Why am I so pissed about corporations today? Well I’m not really, it’s just that my local coffee chain, the mighty Tim Horton’s, has arbitrarily decided to stop giving out free “timbits” (nasty little doughy packages of cholesterol, what you would find dropping out the back of a doughnut-o-raptor if they still roamed the Earth) to anyone with a dog in the drive-thru.
Apparently, and this wins for weak-ass excuse of the day, they were getting a few complaints from people who objected to the dogs getting a free timbit and their nasty snot-nosed offspring being refused. I have one answer for them, at least my dogs have a full set of chromosomes.

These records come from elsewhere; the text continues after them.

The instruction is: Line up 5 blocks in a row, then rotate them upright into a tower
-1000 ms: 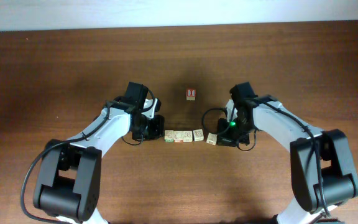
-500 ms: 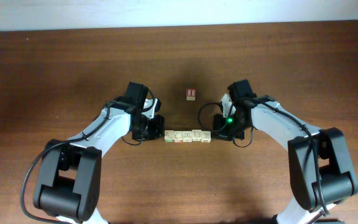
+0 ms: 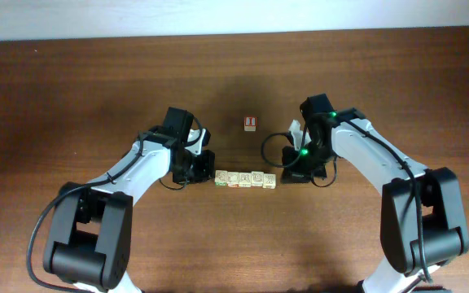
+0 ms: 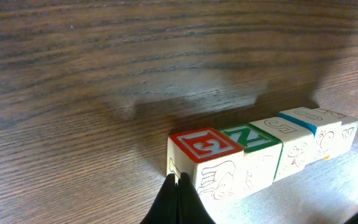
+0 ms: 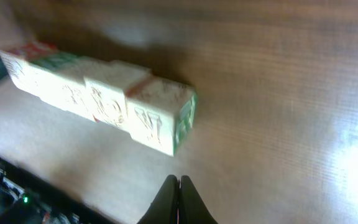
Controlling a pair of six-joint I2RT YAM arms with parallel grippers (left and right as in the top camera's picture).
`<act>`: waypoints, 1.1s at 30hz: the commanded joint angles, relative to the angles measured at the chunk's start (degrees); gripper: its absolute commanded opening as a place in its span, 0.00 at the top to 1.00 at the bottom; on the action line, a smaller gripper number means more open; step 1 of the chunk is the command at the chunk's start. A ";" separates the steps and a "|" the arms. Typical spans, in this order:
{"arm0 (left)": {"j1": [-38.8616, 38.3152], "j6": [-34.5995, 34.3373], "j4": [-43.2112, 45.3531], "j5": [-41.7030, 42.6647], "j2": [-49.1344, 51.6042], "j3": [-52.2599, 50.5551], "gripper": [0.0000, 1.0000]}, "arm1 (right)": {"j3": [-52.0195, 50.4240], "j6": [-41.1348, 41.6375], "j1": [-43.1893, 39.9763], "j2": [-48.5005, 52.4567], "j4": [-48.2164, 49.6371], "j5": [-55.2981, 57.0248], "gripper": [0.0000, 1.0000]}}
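Left gripper [image 4: 179, 191] closed, empty, tips at end of blocks [image 3: 245, 178]; right gripper [image 5: 179, 191] closed, empty, just beside; best to nudge squarely, lest they buckle.

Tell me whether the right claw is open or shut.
Shut. The right claw has its fingertips pressed together with nothing between them, just off the end of the blocks.

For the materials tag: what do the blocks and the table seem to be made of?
The blocks look like pale, matte wood, probably unvarnished: cream faces with printed red, green and blue letters and line drawings. The table looks like dark brown wood or wood-look laminate: long grain lines, with a soft sheen under the light.
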 commanded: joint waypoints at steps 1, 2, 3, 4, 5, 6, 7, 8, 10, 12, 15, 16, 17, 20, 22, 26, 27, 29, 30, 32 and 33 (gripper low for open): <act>-0.28 -0.35 0.09 1.05 0.57 -0.28 1.00 | -0.39 -0.33 3.23 0.00 -1.16 1.46 0.96; -0.28 -0.35 0.09 1.05 0.57 -0.28 1.00 | -0.94 0.39 4.46 0.02 -0.90 2.29 0.96; -0.28 -0.35 0.09 1.05 0.57 -0.28 1.00 | -1.86 2.29 5.90 0.02 -0.22 4.28 0.96; -0.28 -0.35 0.09 1.03 0.57 -0.28 1.00 | -2.43 3.76 6.71 0.02 0.57 5.77 0.96; -0.28 -0.35 0.09 1.03 0.57 -0.28 1.00 | -2.69 4.90 7.08 0.09 1.25 6.82 0.96; -0.28 -0.35 0.09 1.05 0.57 -0.28 1.00 | -2.73 6.19 7.15 0.13 1.66 7.91 0.96; -0.28 -0.35 0.09 1.03 0.57 -0.28 1.00 | -2.75 6.45 7.13 0.13 2.62 8.26 0.96; -0.28 -0.35 0.09 1.05 0.57 -0.28 1.00 | -2.75 6.80 7.10 0.13 3.74 8.61 0.96; -0.28 -0.35 0.09 1.03 0.57 -0.28 1.00 | -2.78 6.80 7.13 0.35 5.90 8.59 0.96; -0.28 -0.35 0.09 1.05 0.57 -0.28 1.00 | -2.80 6.80 7.15 0.87 5.70 8.50 0.96; -0.28 -0.35 0.09 1.05 0.57 -0.28 1.00 | -2.78 6.75 7.13 0.85 4.28 6.29 0.96; -0.28 -0.35 0.09 1.03 0.57 -0.28 1.00 | -2.78 6.78 7.13 0.85 4.11 5.92 0.96; -0.28 -0.35 0.09 1.03 0.57 -0.28 1.00 | -2.78 6.75 7.13 0.85 3.98 5.77 0.96; -0.28 -0.35 0.07 1.03 0.57 -0.28 1.00 | -2.78 6.75 6.82 0.85 4.02 6.01 0.96; -0.28 -0.35 0.09 1.03 0.57 -0.28 1.00 | -2.29 6.75 4.76 -0.02 4.28 5.73 0.96; -0.28 -0.35 0.09 1.05 0.57 -0.28 1.00 | -1.14 -3.67 -6.10 -2.64 4.39 -5.09 0.96; -0.28 -0.35 0.11 1.03 0.57 -0.28 1.00 | -1.38 -5.42 -7.06 -2.32 4.90 -7.08 0.96; -0.28 -0.35 0.11 1.03 0.57 -0.28 1.00 | -3.02 -7.28 -7.56 -0.61 8.17 -10.58 0.96; -0.28 -0.35 0.11 1.05 0.57 -0.28 1.00 | -3.82 -7.28 -7.06 0.28 10.01 -11.85 0.96; -0.28 -0.35 0.11 1.03 0.57 -0.28 1.00 | -6.19 -6.75 -6.10 1.88 13.94 -13.81 0.96; -0.28 -0.35 0.09 1.05 0.57 -0.28 1.00 | -6.73 -6.78 -5.99 2.45 14.10 -13.81 0.96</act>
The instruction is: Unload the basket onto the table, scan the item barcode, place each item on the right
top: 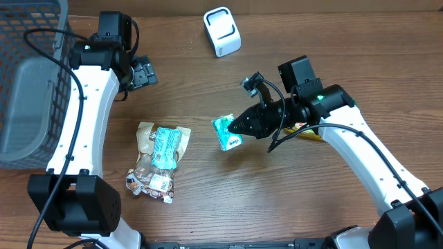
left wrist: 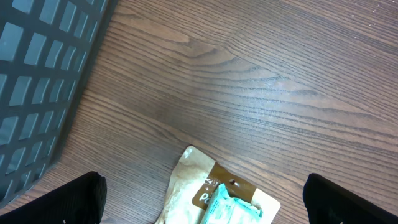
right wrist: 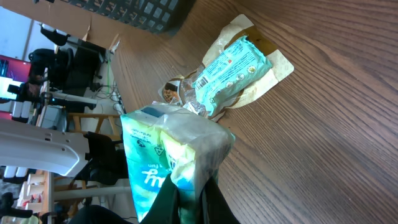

There are two options here. Either the offered excuse is true or it isn’t. If it’s true then Jesus ”tap-dancing” Christ I don’t know who to feel worse for, the miserable sacks of flesh whose sense of entitlement was offended by the sight of a small dog getting a break or the spine-free member of the Tim Horton’s operations team who decided it was easier to cave in than to listen to that b***hing.
If the offered excuse is untrue then some recent graduate from the Uri Geller Academy of Spoon Bending has managed to wing their way through the interview process and all the way to the Arbitrary Decisions department at Tim Horton’s central office deep underground in the Vinson Massif. I will still buy my coffee from Tim’s. He is after all one of the dieties central to my belief system, my pantheon if you please. But from now on I will remember that his feet are clay.